_ABOUT THIS EXERCISE:_
Set out exactly every line of the entries below, starting at the line that holds "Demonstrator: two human" and stopping after the line that holds "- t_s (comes".

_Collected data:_
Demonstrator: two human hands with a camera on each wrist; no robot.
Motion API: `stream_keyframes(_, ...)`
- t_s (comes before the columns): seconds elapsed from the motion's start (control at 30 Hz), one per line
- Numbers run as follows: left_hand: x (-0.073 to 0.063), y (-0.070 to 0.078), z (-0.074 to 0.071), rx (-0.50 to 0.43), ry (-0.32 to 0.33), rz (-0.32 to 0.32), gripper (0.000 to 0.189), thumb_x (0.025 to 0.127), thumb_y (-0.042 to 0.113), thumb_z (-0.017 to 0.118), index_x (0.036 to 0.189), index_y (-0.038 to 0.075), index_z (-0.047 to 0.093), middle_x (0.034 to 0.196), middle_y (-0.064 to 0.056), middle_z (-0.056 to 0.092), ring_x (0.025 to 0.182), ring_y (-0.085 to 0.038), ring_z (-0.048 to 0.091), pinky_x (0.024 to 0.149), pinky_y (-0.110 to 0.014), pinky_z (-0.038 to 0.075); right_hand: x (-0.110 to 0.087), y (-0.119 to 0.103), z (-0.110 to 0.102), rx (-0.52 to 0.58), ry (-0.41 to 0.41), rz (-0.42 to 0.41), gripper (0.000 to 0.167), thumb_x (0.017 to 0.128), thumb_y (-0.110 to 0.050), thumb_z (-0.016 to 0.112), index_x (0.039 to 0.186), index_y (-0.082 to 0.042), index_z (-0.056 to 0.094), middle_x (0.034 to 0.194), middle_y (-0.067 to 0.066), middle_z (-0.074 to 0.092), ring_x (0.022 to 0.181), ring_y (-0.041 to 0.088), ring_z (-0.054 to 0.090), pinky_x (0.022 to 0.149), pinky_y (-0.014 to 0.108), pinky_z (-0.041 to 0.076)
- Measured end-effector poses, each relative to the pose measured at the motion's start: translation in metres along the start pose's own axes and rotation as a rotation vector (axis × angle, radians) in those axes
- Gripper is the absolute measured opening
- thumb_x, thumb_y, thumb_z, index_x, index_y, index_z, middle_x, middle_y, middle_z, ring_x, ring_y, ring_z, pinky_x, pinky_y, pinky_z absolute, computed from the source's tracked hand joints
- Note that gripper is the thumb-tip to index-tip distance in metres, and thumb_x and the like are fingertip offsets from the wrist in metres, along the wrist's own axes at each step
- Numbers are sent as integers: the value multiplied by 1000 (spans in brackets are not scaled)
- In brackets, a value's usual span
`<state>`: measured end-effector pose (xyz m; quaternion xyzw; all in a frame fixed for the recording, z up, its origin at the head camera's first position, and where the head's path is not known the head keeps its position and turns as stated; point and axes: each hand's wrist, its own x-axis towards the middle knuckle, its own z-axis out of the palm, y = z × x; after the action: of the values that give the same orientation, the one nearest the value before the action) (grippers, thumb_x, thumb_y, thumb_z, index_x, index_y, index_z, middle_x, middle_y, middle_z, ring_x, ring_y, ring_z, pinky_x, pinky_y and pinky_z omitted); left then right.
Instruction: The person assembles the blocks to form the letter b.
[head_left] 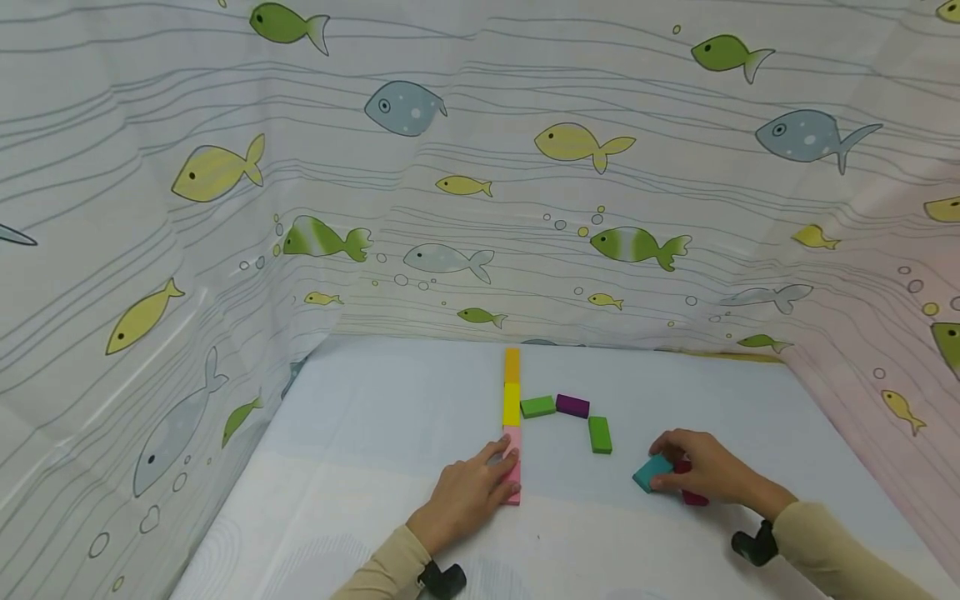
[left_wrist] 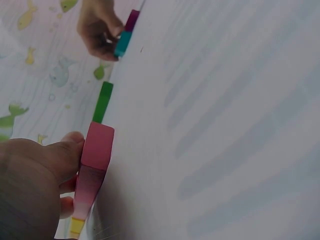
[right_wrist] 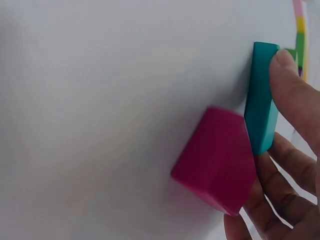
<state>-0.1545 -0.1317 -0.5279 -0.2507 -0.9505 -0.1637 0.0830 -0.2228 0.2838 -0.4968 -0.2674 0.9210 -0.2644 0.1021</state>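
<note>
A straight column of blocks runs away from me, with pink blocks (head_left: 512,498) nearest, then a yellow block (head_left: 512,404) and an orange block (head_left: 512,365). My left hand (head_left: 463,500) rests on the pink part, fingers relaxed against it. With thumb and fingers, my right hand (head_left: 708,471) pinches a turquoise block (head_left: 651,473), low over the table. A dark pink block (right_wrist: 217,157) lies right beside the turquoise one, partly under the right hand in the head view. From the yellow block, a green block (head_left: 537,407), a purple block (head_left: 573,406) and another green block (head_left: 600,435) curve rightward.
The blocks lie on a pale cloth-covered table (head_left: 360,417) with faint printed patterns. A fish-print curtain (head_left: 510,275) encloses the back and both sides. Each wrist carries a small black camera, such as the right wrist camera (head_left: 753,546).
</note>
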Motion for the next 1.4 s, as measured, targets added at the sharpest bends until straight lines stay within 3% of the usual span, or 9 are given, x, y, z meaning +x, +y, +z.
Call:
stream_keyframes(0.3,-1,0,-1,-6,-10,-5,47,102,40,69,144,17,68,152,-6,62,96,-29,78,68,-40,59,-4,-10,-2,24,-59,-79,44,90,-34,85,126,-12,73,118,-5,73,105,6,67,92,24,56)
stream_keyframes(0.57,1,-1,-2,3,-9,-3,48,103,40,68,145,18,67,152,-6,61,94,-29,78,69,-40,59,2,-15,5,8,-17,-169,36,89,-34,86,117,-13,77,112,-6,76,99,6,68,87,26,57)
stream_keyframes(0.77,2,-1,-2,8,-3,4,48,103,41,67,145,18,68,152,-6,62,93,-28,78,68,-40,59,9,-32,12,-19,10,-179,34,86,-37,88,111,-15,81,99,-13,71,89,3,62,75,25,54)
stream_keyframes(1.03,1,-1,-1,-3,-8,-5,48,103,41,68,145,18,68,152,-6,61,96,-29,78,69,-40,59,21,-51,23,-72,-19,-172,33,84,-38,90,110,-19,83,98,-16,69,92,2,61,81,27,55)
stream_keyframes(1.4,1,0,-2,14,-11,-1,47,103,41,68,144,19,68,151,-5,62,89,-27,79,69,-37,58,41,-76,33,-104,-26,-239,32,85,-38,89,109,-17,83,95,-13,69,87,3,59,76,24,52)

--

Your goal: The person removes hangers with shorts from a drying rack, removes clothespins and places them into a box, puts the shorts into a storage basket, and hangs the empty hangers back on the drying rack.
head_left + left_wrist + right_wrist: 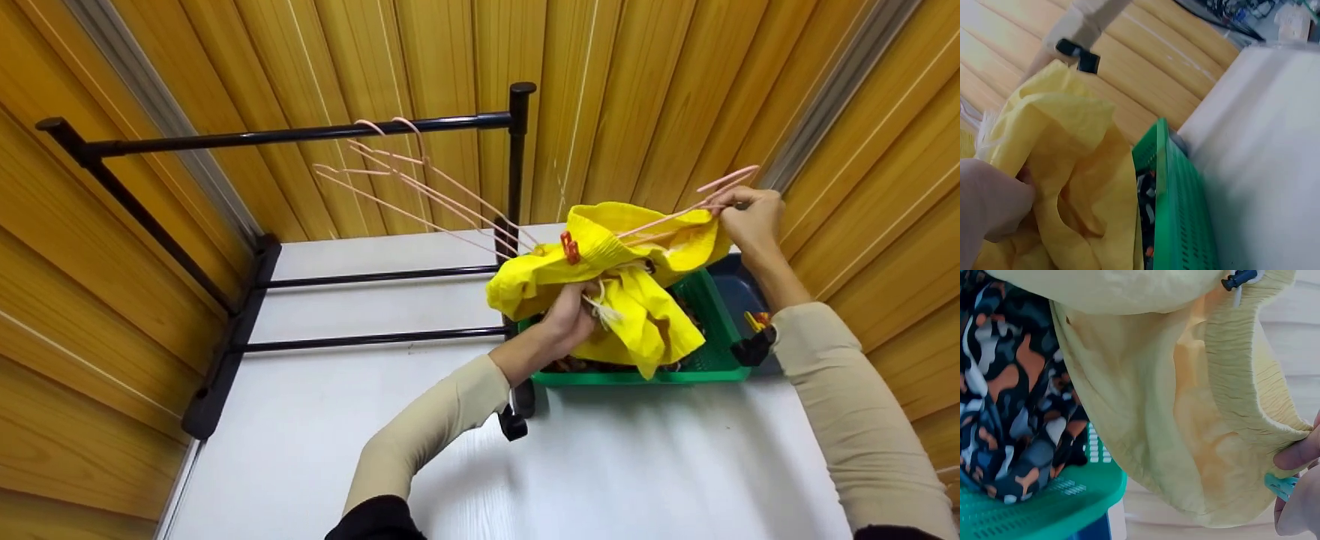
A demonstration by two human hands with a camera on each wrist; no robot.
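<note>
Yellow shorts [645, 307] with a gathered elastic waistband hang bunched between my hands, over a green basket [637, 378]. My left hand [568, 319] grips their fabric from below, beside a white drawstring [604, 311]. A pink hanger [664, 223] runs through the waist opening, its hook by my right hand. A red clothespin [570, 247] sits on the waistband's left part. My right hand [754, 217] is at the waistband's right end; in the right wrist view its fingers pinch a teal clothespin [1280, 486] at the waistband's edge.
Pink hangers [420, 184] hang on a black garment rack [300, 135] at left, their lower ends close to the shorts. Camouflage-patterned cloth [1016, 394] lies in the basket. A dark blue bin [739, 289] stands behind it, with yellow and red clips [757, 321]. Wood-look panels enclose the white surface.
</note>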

_TASK ANSWER:_
Demonstrator: two human hands with a camera on each wrist; no robot.
Motion API: `stream_keyframes(_, ...)`
- t_s (comes before the columns): seconds elapsed from the motion's start (control at 30 Hz), one per line

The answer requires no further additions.